Objective: Isolated renal hydatid disease (HD) is rare in non-endemic countries. Clinical and radiological suspicion warrants appropriate serological tests, preoperative treatment and intra-operative precautions. We present a tertiary care centre experience of isolated renal HD in a non-endemic country.

Methods: We reviewed the medical records of patients with HD treated in the past 20 years. We identified patients with the definitive diagnosis of isolated renal HD and described their management.
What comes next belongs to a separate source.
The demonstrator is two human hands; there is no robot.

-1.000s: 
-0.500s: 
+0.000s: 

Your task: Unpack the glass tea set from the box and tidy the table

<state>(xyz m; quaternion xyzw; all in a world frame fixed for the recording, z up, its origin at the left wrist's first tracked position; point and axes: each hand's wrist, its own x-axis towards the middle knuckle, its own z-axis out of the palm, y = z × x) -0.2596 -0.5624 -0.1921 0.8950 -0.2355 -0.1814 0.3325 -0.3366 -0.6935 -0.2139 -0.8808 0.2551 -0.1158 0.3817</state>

Results: Of the 119 cases with HD, 6 were found to have isolated renal involvement (5%). Their median age was 46.5 (28-70) years. Five patients presented with flank pain and 1 had an incidentally discovered renal mass. Radiologic investigations raised the suspicion of possible HD in 4 cases, while 2 cases were diagnosed as renal tumours. Computerized tomography showed complex renal cyst in 4, solid renal mass with heterogonous enhancement in 2 and calcification in 5. Eosinophilia and indirect hemagglutination test (IHA) were positive in 3 of the 4 suspected cases. Three cases were treated as renal tumours, while 3 were managed as HD. Four cases had total nephrectomy and 2 had partial nephrectomy. Histopathology revealed that all cases had renal HD. Patients were followed for a median of 7.3 (0.4-11.3) years with no evidence of recurrence.

Conclusions: Isolated renal HD is a challenging preoperative diagnosis in non-endemic countries. The definitive diagnosis is only possible by histopathology. Retrospectively, HD mimicked renal tumours in half the cases and should be considered in the differential diagnosis of renal space occupying lesions.